Facebook has many pages and posts that people look at on a daily basis. While many of us may not pay attention to the sponsored posts, there are quite a lot of these paid posts that take up space on our Facebook feeds. But how can you tell if a post is paid without looking for the Sponsored label? Do these paid posts have higher number of views just because they are paid for? The question I wanted to answer was: can we predict if a Facebook post is promoted or not?
In order to get the data I was looking for, I used the below SQL query on a sqlite database which contained facebook pages, posts and posts-insights data. I used an inner join to join the pages and posts tables to get access to page information such as facebook page id from the pages table and facebook post id from the posts table. I added another inner join to join post with post-insights data to have access to post insights fields such as impressions paid, organic impressions, post consumption by type, post video views. Since the goal of this project was to predict if a post was promoted or not, I defined a post as promoted when there were more than 0 impressions paid for that post, and otherwise I labeled the post as not promoted. This is the response variable that I was aiming to predict.

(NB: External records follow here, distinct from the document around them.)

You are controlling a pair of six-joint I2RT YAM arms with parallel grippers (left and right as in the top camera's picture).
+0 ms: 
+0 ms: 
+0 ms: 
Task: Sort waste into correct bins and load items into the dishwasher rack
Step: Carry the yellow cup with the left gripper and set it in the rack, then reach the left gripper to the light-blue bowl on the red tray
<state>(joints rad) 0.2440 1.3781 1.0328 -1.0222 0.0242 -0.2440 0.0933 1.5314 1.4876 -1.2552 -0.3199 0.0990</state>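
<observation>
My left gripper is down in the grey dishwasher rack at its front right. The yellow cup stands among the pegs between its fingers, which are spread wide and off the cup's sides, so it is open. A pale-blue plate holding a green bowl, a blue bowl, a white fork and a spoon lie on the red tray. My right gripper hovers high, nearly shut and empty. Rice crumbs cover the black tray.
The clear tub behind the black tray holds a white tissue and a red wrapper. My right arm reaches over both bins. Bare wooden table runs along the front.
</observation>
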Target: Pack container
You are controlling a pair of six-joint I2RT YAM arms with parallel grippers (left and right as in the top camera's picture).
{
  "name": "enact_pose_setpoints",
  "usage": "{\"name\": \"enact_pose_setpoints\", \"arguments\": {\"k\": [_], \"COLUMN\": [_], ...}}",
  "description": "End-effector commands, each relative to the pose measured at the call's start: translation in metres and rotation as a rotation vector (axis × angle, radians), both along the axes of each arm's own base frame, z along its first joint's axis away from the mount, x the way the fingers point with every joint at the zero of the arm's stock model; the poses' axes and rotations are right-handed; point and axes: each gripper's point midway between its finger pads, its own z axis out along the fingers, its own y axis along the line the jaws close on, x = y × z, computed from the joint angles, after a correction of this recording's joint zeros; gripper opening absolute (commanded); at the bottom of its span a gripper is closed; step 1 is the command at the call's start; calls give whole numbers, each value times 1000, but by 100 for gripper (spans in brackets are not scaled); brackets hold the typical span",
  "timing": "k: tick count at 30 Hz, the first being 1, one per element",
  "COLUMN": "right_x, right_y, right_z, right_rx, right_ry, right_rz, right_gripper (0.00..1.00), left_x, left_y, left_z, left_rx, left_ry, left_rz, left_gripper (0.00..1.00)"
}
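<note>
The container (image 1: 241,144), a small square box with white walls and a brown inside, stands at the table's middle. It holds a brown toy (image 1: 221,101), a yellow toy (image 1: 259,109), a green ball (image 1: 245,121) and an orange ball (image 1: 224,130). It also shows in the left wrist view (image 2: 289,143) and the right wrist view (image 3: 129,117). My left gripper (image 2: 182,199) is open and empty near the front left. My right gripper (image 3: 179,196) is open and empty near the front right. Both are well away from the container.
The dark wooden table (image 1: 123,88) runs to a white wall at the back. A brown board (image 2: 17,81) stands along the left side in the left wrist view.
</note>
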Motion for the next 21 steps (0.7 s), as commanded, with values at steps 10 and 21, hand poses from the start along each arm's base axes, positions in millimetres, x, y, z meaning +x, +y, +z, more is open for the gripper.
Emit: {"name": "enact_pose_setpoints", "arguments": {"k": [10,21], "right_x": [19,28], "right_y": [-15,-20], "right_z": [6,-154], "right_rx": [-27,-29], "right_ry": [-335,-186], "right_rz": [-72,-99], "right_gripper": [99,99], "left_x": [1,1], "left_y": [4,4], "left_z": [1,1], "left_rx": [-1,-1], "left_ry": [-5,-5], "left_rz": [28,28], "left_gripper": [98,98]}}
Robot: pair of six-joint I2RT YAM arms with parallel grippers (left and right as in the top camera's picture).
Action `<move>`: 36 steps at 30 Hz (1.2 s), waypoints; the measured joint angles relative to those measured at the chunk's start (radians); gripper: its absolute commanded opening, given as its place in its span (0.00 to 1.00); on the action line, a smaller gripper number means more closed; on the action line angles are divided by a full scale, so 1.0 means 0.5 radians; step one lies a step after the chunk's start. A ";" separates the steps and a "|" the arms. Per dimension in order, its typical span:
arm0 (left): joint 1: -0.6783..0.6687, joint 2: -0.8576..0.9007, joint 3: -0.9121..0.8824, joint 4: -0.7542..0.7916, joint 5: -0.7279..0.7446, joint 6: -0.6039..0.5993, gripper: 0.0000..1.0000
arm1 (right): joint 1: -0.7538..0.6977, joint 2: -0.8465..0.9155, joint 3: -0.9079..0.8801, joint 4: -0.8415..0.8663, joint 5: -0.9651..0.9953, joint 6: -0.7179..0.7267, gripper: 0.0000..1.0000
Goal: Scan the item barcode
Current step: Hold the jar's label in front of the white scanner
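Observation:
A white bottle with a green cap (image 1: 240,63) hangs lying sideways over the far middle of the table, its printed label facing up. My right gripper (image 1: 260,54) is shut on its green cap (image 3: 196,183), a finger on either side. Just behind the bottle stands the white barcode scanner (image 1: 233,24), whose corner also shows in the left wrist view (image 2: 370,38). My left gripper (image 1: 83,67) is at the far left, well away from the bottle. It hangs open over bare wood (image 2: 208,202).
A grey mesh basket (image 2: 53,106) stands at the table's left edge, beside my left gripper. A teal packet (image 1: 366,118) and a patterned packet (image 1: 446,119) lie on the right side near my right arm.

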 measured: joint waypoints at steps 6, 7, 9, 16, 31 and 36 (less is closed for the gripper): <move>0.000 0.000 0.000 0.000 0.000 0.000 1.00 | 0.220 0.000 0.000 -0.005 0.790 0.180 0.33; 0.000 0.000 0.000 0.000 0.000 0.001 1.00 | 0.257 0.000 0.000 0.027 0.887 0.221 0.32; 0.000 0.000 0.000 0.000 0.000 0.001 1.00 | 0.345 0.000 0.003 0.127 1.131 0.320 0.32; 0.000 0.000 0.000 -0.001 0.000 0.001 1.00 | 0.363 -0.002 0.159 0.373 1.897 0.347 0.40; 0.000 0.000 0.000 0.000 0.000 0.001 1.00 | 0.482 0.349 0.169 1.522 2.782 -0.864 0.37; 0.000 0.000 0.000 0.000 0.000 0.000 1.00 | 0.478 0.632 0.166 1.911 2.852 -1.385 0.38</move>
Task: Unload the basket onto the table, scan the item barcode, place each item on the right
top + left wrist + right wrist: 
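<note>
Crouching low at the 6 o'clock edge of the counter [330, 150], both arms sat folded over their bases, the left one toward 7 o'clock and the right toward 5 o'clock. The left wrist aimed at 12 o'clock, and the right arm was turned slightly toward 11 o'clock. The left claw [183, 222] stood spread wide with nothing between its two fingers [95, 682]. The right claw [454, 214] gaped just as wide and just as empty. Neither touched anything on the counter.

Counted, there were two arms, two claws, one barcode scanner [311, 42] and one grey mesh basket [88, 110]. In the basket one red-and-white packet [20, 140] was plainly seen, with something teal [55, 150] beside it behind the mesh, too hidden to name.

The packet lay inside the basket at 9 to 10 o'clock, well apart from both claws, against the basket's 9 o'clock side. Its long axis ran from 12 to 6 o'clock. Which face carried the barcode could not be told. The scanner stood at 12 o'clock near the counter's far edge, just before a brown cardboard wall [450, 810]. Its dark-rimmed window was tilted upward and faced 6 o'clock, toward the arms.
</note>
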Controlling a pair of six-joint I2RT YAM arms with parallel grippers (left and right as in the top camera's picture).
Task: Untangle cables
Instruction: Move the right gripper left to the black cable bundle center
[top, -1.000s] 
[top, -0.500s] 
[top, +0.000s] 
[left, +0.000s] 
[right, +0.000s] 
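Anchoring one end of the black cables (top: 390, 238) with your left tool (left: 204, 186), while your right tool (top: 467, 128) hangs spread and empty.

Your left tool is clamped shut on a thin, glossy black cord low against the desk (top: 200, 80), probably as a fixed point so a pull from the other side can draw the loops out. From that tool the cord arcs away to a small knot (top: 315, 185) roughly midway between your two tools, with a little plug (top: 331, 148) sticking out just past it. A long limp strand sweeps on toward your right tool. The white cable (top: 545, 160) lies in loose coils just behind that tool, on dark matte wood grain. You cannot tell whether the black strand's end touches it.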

select p.id, p.facebook_page_id, p.name, po.page_id, po.facebook_post_id,
ps.impressions_paid_unique, ps.impressions_fan_paid_unique, ps.impressions_fan_unique, ps.impressions_organic_unique,
ps.impressions_by_story_type_unique_other,
ps.consumptions_by_type_unique_link_clicks, ps.consumptions_by_type_unique_photo_view, ps.consumptions_by_type_unique_video_play,
ps.consumptions_by_type_unique_other_clicks, ps.consumptions_unique,
ps.negative_feedback_by_type_unique_hide_clicks, ps.negative_feedback_by_type_unique_hide_all_clicks, ps.negative_feedback_unique,
ps.video_views_paid_unique, ps.video_views_organic_unique, ps.video_complete_views_organic_unique, ps.video_complete_views_paid_unique,
CASE
WHEN ps.impressions_paid_unique > 0 THEN 1
ELSE 0
END as is_promoted
from pages as p
inner join posts as po on p.id = po.page_id
inner join post_insights as ps on ps.post_id = po.id
To clean the data, I created a little helper function to take care of some of the following processing tasks: removing columns where more than 80% of the data was missing, filling in missing values based on the average for that facebook page id and fixing column names. My thoughts were that if a column has more than 80% of its values missing, then there is not much information in that column and it should be removed. What can we learn from an empty column after all? The clean function also changed facebook page names to lower letters and converted facebook page ids to string type. I included the option to remove columns where there was paid information, in case I would want to remove these columns later.
'''
Fill in NA values
1) using average for that group for that column
2) using average of that column (this only happens if there s still NAs)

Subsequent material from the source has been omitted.